WORK INSTRUCTIONS: A word-for-word transcription of the records is required.

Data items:
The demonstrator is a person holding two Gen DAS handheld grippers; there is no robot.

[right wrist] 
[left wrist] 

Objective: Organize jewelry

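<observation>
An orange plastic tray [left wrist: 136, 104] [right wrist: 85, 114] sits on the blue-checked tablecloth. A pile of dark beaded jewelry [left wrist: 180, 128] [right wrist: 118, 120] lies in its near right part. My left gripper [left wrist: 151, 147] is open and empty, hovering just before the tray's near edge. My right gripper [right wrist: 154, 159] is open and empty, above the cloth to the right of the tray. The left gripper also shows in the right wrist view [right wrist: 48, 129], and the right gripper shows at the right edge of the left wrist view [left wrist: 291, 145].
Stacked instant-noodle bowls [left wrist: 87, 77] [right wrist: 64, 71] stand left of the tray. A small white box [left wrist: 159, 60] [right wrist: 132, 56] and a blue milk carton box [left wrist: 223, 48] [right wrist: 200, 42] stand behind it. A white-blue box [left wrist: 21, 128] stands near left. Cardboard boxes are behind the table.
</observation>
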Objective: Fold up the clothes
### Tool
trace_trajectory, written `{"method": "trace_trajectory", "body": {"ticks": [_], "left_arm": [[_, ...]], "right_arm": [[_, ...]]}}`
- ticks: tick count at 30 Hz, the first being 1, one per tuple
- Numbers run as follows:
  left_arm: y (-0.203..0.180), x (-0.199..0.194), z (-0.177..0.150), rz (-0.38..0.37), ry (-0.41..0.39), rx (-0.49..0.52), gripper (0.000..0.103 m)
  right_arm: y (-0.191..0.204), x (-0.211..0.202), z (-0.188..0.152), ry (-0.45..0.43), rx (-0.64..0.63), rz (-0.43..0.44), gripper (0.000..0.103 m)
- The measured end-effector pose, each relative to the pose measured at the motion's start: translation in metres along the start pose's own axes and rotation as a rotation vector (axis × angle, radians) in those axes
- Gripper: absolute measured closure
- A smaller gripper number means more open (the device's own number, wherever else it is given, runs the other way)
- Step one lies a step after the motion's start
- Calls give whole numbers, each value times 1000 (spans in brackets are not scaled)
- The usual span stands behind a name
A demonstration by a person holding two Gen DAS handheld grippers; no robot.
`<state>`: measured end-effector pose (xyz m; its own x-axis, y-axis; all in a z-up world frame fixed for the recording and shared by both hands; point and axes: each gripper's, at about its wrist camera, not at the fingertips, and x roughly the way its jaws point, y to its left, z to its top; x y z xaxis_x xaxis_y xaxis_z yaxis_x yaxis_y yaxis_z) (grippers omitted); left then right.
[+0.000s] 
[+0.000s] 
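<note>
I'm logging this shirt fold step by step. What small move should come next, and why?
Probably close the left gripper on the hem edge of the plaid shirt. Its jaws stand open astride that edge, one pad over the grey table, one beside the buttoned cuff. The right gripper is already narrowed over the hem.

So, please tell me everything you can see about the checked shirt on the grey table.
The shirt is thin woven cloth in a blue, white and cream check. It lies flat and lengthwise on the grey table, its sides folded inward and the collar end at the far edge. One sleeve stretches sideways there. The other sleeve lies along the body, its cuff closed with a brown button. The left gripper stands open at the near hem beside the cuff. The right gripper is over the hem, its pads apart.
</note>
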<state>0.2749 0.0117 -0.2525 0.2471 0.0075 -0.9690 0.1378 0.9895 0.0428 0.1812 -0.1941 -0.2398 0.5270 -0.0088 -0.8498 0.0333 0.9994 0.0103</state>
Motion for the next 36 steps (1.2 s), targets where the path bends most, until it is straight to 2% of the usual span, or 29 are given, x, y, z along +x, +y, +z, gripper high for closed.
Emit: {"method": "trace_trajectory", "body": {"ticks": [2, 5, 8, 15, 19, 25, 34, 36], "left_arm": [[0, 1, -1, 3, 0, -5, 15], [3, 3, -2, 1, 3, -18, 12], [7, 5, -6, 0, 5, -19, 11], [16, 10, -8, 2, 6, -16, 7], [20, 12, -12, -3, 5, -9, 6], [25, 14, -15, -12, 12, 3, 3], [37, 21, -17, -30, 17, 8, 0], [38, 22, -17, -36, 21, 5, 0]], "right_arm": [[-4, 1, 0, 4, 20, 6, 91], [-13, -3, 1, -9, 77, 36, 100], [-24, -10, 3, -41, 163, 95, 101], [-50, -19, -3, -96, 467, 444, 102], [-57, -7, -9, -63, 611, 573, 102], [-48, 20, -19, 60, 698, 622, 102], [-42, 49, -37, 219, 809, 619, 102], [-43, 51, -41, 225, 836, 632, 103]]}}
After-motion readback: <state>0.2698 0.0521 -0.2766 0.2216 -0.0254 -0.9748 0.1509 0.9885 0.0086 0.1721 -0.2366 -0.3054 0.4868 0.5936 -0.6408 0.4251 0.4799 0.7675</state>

WRITTEN ANSWER:
The demonstrator is a person holding two Gen DAS handheld grippers; there is no robot.

[right wrist] 
[left wrist] 

Objective: Organize jewelry

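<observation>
An orange plastic tray [left wrist: 136, 104] [right wrist: 85, 114] sits on the blue-checked tablecloth. A pile of dark beaded jewelry [left wrist: 180, 128] [right wrist: 118, 120] lies in its near right part. My left gripper [left wrist: 151, 147] is open and empty, hovering just before the tray's near edge. My right gripper [right wrist: 154, 159] is open and empty, above the cloth to the right of the tray. The left gripper also shows in the right wrist view [right wrist: 48, 129], and the right gripper shows at the right edge of the left wrist view [left wrist: 291, 145].
Stacked instant-noodle bowls [left wrist: 87, 77] [right wrist: 64, 71] stand left of the tray. A small white box [left wrist: 159, 60] [right wrist: 132, 56] and a blue milk carton box [left wrist: 223, 48] [right wrist: 200, 42] stand behind it. A white-blue box [left wrist: 21, 128] stands near left. Cardboard boxes are behind the table.
</observation>
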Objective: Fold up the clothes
### Tool
trace_trajectory, written `{"method": "trace_trajectory", "body": {"ticks": [_], "left_arm": [[_, ...]], "right_arm": [[_, ...]]}}`
- ticks: tick count at 30 Hz, the first being 1, one per tuple
- Numbers run as follows:
  left_arm: y (-0.203..0.180), x (-0.199..0.194), z (-0.177..0.150), rz (-0.38..0.37), ry (-0.41..0.39), rx (-0.49..0.52), gripper (0.000..0.103 m)
  right_arm: y (-0.191..0.204), x (-0.211..0.202), z (-0.188..0.152), ry (-0.45..0.43), rx (-0.64..0.63), rz (-0.43..0.44), gripper (0.000..0.103 m)
- The measured end-effector pose, each relative to the pose measured at the motion's start: translation in metres along the start pose's own axes and rotation as a rotation vector (axis × angle, radians) in those axes
- Gripper: absolute measured closure
- A smaller gripper number means more open (the device's own number, wherever else it is given, runs the other way)
- Step one lies a step after the motion's start
- Calls give whole numbers, each value times 1000 (spans in brackets are not scaled)
- The usual span stands behind a name
A demonstration by a person holding two Gen DAS handheld grippers; no robot.
`<state>`: measured end-effector pose (xyz m; its own x-axis, y-axis; all in a z-up world frame fixed for the recording and shared by both hands; point and axes: each gripper's, at about its wrist camera, not at the fingertips, and x roughly the way its jaws point, y to its left, z to its top; x y z xaxis_x xaxis_y xaxis_z yaxis_x yaxis_y yaxis_z) (grippers omitted); left then right.
[+0.000s] 
[+0.000s] 
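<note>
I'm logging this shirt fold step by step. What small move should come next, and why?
Probably close the left gripper on the hem edge of the plaid shirt. Its jaws stand open astride that edge, one pad over the grey table, one beside the buttoned cuff. The right gripper is already narrowed over the hem.

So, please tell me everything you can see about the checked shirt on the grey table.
The shirt is thin woven cloth in a blue, white and cream check. It lies flat and lengthwise on the grey table, its sides folded inward and the collar end at the far edge. One sleeve stretches sideways there. The other sleeve lies along the body, its cuff closed with a brown button. The left gripper stands open at the near hem beside the cuff. The right gripper is over the hem, its pads apart.
</note>
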<state>0.2749 0.0117 -0.2525 0.2471 0.0075 -0.9690 0.1378 0.9895 0.0428 0.1812 -0.1941 -0.2398 0.5270 -0.0088 -0.8498 0.0333 0.9994 0.0103</state>
Motion for the next 36 steps (1.2 s), targets where the path bends most, until it is straight to 2% of the usual span, or 29 are given, x, y, z along +x, +y, +z, gripper high for closed.
Emit: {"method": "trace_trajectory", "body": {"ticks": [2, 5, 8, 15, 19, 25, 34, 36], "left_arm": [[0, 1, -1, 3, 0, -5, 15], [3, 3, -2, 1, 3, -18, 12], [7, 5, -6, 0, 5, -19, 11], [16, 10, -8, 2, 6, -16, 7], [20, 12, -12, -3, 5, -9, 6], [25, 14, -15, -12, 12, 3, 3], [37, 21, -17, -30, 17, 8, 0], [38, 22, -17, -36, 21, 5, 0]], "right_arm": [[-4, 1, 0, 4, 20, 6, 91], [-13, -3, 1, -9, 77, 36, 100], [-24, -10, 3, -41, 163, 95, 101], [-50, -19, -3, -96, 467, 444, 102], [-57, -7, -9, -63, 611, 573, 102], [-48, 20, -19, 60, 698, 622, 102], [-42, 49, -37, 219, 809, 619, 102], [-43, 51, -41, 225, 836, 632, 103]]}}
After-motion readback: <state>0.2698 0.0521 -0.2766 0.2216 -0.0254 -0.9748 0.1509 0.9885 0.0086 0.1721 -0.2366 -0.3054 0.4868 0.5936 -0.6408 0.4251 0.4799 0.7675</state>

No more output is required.